Petit fruit recherché pour son goût acidulé et ses antioxydants, la canneberge aide également à combattre les bactéries selon une nouvelle étude publiée dans la revue Advanced Science. En les traitant avec des molécules extraites de canneberges, des bactéries pathogènes deviennent sensibles à des doses moins élevées d’antibiotiques. Qui plus est, elles ne développent pas de résistance à ces antibiotiques selon la découverte de chercheurs de l’Université McGill et de l’Institut national de la recherche scientifique (INRS) à Montréal.
Alors que la sagesse populaire propose de boire du jus de canneberge pour soigner une infection urinaire, les chercheurs ont voulu en savoir davantage sur les vertus de ce fruit en traitant différentes bactéries avec son extrait. Les bactéries choisies pour l’étude sont responsables d’infections telles que les infections urinaires, des pneumonies et les gastro-entérites (Proteus mirabilis, Pseudomonas aeruginosa et Escherichia coli).
« Habituellement, quand on traite une bactérie avec un antibiotique pendant un certain temps en laboratoire, elle développe à coup sûr une résistance », explique Nathalie Tufenkji, professeure en génie chimique de l’Université McGill et auteure principale de l’étude. « Les bactéries ont été traitées à la fois avec un antibiotique et l’extrait de canneberge, et la résistance n’apparaissait pas.
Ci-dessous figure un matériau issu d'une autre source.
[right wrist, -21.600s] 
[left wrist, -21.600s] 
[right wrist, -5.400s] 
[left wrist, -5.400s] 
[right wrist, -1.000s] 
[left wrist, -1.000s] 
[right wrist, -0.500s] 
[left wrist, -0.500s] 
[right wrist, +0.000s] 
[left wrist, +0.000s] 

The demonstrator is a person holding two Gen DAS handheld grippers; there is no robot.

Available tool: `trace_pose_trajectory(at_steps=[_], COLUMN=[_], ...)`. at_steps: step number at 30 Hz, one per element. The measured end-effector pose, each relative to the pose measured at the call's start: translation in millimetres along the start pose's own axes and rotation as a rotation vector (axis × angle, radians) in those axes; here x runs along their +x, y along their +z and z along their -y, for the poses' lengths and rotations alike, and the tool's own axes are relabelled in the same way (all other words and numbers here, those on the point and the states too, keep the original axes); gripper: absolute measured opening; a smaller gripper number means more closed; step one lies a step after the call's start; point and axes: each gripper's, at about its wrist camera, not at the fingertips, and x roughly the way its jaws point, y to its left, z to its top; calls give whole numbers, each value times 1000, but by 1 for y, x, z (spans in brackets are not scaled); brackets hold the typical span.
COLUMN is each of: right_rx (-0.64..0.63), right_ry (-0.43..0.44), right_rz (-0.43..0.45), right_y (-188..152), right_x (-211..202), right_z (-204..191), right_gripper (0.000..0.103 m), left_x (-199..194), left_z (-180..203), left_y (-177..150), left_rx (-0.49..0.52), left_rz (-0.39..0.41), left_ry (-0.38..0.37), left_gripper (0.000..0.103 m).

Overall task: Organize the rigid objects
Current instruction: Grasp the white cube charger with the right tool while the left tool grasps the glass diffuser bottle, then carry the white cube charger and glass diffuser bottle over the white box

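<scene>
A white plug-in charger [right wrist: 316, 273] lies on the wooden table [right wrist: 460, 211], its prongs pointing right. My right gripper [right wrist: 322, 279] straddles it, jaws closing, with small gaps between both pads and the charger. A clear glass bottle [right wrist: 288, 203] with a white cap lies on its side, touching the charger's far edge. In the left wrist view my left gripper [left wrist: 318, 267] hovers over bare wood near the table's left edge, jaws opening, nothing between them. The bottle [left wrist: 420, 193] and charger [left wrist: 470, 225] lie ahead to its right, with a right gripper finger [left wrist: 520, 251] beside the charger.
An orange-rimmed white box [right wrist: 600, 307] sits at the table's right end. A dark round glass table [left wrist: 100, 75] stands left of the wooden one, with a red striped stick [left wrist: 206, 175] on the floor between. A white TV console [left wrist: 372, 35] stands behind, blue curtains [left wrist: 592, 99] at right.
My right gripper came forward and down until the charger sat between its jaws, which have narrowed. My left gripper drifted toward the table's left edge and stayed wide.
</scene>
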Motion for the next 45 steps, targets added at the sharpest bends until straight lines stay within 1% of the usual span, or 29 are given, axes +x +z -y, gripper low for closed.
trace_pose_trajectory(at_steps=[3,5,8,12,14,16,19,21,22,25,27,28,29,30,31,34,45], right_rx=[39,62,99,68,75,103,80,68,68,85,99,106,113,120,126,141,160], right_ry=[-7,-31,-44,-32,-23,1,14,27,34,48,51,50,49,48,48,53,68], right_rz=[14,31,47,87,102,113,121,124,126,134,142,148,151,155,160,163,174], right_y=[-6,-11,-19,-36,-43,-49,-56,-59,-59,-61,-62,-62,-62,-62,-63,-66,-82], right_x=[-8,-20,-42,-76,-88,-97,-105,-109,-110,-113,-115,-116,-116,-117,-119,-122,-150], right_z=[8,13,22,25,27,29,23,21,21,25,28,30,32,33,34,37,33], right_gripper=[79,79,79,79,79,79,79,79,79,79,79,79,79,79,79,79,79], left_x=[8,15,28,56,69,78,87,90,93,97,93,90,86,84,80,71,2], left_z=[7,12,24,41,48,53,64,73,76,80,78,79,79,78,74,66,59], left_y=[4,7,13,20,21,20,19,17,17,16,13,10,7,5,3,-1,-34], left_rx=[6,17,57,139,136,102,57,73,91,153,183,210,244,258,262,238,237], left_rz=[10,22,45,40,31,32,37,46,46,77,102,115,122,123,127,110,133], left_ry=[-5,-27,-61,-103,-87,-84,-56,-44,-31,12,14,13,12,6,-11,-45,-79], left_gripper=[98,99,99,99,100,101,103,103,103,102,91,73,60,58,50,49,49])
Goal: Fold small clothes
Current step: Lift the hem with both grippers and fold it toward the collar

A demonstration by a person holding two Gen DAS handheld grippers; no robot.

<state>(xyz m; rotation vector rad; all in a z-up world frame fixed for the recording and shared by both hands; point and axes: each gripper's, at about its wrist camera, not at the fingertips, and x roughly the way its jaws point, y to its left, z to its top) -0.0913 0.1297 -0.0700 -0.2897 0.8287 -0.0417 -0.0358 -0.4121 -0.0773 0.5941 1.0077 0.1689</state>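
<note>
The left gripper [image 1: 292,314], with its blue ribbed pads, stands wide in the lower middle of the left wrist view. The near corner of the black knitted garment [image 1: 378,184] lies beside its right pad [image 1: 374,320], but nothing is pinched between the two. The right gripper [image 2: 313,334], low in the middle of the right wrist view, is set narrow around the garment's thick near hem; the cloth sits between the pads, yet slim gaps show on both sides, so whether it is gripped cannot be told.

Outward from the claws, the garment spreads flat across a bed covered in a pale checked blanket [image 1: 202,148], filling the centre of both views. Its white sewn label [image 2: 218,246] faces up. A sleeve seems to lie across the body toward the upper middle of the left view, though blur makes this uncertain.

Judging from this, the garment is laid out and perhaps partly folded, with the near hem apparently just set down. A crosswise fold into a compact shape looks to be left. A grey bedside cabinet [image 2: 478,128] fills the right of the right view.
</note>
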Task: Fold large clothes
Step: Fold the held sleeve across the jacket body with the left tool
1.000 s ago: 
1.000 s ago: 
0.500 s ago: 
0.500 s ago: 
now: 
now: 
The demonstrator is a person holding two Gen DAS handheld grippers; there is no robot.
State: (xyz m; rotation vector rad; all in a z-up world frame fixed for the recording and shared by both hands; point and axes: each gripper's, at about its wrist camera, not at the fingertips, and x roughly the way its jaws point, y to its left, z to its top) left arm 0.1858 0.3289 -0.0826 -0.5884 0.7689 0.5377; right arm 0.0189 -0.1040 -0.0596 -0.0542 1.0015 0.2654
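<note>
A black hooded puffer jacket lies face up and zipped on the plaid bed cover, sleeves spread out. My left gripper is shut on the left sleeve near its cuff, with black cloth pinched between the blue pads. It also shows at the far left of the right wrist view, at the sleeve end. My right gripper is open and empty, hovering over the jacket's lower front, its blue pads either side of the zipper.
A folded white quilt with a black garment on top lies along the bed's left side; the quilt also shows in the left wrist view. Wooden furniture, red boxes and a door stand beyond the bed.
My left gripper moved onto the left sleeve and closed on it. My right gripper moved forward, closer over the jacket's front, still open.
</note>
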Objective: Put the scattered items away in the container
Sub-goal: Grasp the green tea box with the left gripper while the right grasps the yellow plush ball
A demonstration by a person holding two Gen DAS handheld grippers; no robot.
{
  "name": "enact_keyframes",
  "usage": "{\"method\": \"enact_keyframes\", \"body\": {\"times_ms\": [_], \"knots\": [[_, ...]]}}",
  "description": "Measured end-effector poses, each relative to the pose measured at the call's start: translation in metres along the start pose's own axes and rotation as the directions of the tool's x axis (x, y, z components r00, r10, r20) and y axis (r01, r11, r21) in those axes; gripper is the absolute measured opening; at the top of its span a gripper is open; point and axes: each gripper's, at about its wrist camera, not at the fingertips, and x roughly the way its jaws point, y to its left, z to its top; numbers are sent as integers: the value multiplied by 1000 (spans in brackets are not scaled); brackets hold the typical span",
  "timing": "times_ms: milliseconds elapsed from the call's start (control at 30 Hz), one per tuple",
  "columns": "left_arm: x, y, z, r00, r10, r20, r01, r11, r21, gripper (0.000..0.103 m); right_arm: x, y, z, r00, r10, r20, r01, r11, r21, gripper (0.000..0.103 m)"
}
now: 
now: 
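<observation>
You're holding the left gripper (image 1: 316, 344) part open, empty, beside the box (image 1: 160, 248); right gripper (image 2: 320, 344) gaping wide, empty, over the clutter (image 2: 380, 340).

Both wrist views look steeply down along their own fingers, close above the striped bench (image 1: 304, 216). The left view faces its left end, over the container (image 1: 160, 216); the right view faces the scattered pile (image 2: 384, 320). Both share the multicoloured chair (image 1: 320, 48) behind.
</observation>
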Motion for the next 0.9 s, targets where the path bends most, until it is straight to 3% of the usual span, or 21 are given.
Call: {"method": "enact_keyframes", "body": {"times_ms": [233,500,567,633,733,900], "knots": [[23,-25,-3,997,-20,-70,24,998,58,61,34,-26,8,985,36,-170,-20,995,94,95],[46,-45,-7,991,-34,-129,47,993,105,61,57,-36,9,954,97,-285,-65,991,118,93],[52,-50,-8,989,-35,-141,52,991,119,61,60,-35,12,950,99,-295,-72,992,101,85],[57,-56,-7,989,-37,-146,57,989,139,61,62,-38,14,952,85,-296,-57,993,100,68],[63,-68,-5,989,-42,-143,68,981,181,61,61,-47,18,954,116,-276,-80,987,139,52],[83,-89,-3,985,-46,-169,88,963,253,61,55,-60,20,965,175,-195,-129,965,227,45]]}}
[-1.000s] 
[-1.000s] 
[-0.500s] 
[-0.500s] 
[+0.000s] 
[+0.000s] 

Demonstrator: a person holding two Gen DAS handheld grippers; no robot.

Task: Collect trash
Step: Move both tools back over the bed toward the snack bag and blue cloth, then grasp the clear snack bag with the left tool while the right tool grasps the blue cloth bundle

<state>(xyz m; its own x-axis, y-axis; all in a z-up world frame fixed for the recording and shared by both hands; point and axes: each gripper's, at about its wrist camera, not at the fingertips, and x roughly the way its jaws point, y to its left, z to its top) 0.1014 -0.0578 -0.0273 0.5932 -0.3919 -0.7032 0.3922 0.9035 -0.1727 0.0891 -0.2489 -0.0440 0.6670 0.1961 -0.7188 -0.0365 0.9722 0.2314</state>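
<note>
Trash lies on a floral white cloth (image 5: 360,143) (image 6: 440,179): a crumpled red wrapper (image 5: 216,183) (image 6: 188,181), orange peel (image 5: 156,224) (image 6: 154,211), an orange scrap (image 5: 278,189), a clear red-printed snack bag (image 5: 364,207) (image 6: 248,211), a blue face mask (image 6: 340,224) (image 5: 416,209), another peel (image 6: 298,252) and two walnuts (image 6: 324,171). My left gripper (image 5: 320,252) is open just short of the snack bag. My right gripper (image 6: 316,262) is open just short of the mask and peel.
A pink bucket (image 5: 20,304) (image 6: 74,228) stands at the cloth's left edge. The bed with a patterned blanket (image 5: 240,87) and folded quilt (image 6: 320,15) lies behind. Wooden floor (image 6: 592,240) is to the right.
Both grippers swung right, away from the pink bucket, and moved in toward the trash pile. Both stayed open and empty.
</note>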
Ce résultat nous a beaucoup surpris et nous y voyons une opportunité importante. »
Les analyses ont révélé que l’extrait de canneberge rendait les bactéries plus sensibles aux antibiotiques en agissant sur deux fronts. Premièrement, la paroi des bactéries laisse entrer plus facilement l’antibiotique et, deuxièmement, les mécanismes bactériens qui évacuent l’antibiotique sont ralentis. Le médicament entre donc mieux dans la bactérie et en ressort plus difficilement, ce qui explique que leur action soit efficace à une dose plus faible.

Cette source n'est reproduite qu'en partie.